[Stored data entries]
-------------------------

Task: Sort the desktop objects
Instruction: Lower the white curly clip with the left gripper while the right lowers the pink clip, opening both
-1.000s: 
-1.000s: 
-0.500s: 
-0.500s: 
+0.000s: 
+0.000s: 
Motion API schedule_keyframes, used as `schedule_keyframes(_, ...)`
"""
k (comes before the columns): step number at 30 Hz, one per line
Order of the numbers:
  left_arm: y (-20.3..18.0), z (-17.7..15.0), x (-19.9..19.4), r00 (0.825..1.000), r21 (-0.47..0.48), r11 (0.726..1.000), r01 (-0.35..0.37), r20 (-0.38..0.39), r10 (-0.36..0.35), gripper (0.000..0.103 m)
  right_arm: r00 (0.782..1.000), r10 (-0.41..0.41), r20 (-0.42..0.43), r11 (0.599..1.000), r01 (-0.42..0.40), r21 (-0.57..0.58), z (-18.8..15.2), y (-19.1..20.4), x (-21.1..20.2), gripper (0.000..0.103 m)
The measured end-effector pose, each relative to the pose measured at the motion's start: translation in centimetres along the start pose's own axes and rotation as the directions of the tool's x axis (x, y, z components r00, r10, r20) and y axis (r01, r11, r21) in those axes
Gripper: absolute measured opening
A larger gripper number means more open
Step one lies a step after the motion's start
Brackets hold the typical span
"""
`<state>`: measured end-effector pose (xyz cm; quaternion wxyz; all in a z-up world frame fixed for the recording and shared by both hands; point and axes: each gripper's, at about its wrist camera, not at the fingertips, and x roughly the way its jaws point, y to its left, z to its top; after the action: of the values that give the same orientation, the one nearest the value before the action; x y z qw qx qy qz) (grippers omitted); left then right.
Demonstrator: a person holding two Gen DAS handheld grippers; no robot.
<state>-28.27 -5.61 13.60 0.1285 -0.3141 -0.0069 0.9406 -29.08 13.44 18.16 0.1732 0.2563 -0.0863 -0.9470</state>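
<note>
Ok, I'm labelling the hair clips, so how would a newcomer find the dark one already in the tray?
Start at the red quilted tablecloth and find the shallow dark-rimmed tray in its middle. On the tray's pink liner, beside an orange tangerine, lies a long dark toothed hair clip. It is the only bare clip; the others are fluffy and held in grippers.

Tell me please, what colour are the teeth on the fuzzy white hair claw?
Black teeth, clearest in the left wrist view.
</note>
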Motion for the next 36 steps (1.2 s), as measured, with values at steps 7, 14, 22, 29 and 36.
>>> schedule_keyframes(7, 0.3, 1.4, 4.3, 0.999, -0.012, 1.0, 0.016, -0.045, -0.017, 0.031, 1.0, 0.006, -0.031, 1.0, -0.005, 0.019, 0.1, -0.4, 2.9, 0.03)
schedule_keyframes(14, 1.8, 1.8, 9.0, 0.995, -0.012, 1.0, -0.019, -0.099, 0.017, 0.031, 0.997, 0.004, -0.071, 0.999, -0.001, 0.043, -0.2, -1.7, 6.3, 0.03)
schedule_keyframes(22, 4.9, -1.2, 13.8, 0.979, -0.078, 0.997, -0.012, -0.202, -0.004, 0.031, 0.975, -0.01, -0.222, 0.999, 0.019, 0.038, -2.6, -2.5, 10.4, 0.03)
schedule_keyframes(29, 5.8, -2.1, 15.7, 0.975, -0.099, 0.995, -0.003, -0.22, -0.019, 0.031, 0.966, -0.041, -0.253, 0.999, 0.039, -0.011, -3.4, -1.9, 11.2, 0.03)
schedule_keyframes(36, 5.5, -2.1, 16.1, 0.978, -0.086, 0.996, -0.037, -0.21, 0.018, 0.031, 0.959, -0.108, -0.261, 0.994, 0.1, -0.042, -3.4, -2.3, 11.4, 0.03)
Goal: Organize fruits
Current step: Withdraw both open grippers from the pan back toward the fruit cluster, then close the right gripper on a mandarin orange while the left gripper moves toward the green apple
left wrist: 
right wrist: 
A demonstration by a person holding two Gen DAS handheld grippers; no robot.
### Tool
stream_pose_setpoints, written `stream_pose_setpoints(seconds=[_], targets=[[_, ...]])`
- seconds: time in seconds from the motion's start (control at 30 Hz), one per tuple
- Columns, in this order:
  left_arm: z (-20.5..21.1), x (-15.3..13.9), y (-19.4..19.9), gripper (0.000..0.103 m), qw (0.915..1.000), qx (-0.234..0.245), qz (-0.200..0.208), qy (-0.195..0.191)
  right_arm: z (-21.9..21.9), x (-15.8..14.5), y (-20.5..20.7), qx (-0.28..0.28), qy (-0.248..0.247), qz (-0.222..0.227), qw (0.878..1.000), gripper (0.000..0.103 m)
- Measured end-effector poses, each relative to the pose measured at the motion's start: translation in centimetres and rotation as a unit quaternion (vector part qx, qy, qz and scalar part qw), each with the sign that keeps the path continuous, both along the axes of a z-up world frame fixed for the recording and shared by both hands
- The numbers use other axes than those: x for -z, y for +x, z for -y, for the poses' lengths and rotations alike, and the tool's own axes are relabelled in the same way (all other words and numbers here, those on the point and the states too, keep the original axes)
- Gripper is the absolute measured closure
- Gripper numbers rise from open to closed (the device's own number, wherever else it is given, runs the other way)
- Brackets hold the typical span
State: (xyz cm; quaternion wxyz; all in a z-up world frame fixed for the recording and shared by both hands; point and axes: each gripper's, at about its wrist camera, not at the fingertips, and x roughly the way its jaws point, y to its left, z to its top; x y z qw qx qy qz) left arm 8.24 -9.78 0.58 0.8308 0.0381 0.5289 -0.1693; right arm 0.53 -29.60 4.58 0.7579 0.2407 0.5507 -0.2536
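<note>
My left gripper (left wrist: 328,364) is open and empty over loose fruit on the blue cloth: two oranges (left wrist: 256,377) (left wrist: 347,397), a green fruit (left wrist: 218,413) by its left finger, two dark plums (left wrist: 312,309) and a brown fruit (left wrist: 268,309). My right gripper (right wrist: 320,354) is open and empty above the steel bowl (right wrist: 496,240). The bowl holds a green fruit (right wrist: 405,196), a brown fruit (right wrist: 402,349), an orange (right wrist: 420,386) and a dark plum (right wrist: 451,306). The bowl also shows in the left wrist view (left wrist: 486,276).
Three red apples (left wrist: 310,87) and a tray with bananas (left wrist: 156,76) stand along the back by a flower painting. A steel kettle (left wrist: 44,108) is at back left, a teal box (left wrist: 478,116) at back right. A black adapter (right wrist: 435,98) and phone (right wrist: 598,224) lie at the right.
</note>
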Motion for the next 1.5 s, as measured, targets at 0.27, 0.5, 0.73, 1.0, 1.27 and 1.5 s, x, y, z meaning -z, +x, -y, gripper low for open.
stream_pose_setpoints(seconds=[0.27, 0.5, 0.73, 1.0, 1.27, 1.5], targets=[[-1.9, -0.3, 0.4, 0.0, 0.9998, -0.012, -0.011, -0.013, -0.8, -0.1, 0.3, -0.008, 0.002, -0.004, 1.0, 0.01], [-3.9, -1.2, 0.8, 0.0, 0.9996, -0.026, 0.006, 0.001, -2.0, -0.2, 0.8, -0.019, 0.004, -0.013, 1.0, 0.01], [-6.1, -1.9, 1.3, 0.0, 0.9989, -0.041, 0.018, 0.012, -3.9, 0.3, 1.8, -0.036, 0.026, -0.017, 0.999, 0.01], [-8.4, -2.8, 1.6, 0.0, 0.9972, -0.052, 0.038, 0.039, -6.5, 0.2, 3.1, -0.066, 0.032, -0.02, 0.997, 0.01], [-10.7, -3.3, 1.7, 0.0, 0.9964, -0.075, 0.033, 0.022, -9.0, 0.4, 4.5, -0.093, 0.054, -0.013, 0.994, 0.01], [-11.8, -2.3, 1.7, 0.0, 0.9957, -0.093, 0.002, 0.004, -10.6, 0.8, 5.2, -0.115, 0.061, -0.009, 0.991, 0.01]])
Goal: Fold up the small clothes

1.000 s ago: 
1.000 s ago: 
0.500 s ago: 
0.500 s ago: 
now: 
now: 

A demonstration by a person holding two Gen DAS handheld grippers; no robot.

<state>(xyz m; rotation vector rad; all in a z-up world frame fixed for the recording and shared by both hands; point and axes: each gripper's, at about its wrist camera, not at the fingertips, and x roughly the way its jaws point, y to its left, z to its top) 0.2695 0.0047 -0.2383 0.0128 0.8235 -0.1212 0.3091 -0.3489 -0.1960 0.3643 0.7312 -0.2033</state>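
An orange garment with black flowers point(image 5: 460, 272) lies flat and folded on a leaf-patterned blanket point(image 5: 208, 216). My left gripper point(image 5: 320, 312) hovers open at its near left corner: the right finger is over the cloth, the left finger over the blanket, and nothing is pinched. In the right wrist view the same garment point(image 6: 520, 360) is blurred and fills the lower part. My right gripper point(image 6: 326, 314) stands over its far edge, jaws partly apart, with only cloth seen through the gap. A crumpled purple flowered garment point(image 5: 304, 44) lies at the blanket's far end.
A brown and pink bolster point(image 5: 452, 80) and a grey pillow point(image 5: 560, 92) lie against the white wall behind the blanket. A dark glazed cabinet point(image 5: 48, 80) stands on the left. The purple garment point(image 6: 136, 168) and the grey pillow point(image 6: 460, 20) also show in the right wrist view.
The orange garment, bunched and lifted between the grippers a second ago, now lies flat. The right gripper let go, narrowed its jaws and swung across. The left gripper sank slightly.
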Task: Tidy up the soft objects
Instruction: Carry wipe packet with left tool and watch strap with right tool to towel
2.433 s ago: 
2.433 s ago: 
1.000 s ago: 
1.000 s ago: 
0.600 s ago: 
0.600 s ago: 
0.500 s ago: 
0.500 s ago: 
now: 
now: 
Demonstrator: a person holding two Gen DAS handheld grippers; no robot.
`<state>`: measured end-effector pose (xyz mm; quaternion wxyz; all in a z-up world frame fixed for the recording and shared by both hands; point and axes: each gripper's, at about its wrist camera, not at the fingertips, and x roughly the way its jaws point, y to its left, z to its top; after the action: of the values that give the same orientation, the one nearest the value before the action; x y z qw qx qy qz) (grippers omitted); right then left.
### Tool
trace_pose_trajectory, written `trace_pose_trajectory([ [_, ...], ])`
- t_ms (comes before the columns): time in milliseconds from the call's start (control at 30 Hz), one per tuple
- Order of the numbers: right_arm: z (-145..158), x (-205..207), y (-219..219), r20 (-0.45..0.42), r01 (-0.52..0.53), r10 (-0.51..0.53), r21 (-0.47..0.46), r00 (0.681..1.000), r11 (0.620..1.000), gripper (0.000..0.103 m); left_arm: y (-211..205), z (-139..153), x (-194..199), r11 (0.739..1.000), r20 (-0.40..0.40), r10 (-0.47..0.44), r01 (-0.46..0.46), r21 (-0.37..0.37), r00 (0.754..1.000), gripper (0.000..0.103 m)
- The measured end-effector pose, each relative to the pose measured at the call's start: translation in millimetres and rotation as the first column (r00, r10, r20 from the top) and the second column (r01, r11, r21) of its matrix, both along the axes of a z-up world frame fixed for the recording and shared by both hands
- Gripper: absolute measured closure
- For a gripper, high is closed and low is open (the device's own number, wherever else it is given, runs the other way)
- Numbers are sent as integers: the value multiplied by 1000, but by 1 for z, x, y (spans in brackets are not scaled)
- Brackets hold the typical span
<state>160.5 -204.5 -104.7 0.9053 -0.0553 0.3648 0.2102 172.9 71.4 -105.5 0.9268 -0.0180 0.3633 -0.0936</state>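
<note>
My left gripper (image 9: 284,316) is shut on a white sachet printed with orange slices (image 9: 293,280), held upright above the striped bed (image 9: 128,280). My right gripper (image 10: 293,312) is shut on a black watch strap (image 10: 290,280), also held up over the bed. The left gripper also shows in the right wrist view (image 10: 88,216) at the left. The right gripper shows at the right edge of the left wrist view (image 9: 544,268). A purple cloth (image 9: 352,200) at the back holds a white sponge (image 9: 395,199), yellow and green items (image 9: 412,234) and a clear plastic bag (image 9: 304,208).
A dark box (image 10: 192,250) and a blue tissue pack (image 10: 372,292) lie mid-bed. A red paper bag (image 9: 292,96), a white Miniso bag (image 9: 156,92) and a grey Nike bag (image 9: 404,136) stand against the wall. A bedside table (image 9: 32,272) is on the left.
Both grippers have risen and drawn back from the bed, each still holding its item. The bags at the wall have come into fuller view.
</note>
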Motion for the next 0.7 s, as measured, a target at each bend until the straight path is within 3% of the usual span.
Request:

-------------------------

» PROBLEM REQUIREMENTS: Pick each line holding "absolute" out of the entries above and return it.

» RESULT FOR THIS EXERCISE:
Gripper: absolute measured opening
- Gripper is the absolute measured closure
- Gripper: absolute measured closure

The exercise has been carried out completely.